I do think you're right that blue eyes are older than the Mesolithic. But, some disagreements:

1. You say that selective effects could have muted the HG signal in northern European EEFs. This is very hard to believe. If EEFs absorbed HG ancestry from HGs that were more similar to EEFs in traits, and if these differences between "farming compatible hunter-gatherers" and "traditionalist hunter gatherers" were so strong that they ended up muting the statistical signal of the introgression (not credible already, because the FSTs between HGs and EEFs were on the order of those between Europeans and Chinese, so any such selective filter would've been overpowered), then wouldn't we expect to see a sharp change of the genetic make-up of the leftover hunter gatherers? But we don't, they are very similar in 2000 BC to what they were in 6000 BC. And besides, you don't need this explanation to posit that N Europeans are mostly HG in descent. Scots, Irishmen, North Germans, Danes, Scandis, Balts – these can all be modelled as three-way mixtures of 45-50% GAC farmer, 45-55% Yamnaya, and 0-10% Baltic or Scandinavian HG. English, Welsh, Germans, Dutch, and north french require a little extra farmer; but not much. GAC were 25% HG themselves – so that's 11-12.5%, in addition to the basically pure HG Yamnaya – so really, up to 75% HG (Balts), without any need for alternative ways of modeling admixture.
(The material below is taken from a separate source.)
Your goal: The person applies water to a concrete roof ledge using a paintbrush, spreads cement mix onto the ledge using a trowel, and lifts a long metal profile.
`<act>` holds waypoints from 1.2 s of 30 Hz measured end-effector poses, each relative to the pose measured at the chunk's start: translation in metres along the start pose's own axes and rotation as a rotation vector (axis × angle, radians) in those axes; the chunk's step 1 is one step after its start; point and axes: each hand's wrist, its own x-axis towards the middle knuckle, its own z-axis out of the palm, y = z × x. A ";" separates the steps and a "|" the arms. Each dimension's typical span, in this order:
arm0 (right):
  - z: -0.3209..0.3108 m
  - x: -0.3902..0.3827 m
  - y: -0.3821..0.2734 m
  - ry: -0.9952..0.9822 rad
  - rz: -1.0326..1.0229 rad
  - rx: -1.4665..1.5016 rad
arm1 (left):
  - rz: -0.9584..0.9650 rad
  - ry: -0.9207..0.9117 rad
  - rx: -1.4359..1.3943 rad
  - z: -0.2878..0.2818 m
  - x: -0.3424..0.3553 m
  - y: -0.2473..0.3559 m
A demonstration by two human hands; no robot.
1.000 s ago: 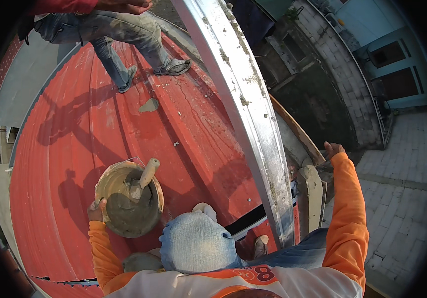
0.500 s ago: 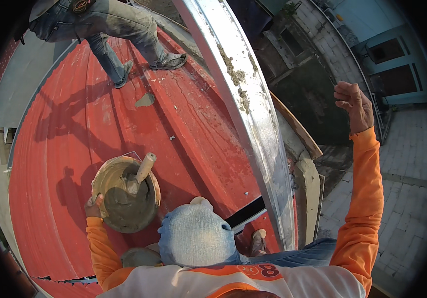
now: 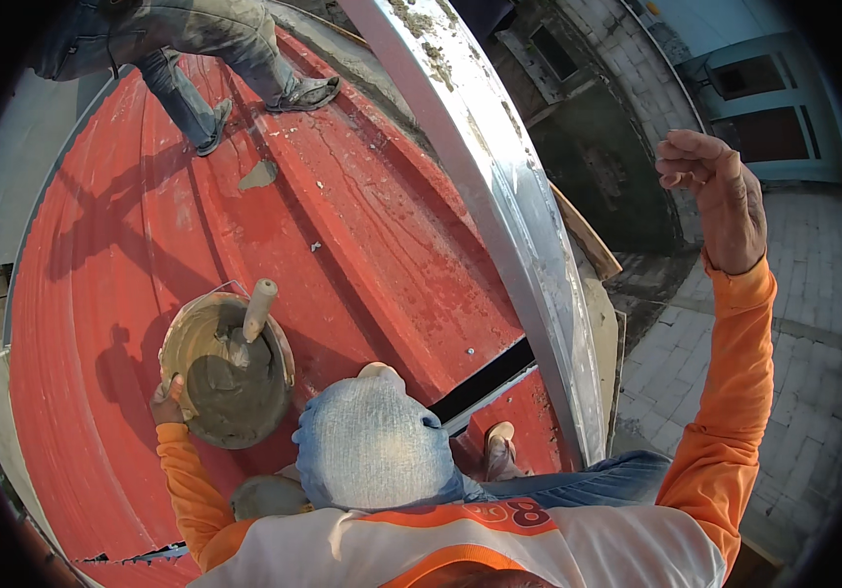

2. The population with the highest (known) concentration of blue eyes was the WHGs. But they were not big game hunters, and are not derived from big game hunters. The Gravettians (genotyped as dark, but we can't really know their phenotype), the main big game hunting population of Europe, contributed about a third of the ancestry of the Magdalenians; the Magdalenians in turn contributed 15% AT MOST to the ancestry of the WHGs. The WHGs were derived from a group very close to the Dzudzuana cluster, but without said cluster's Basal introgression. Also, EEFs (~100% Dzudzuana), Natufians (~80% Dz. + 20% Basal or Iberomaurasian) and Iranian HGs all had rare but extant instances of blue eyes. Meanwhile, the population which actually did hunt mammoths, the ANEs, had no known blue eye mutations (I think they might've, but again, we don't know) and only one of the many mutations required for blonde hair. Their descendants, the EHGs, are genotyped as overwhelmingly brown eyed, dark-haired, and olive skinned.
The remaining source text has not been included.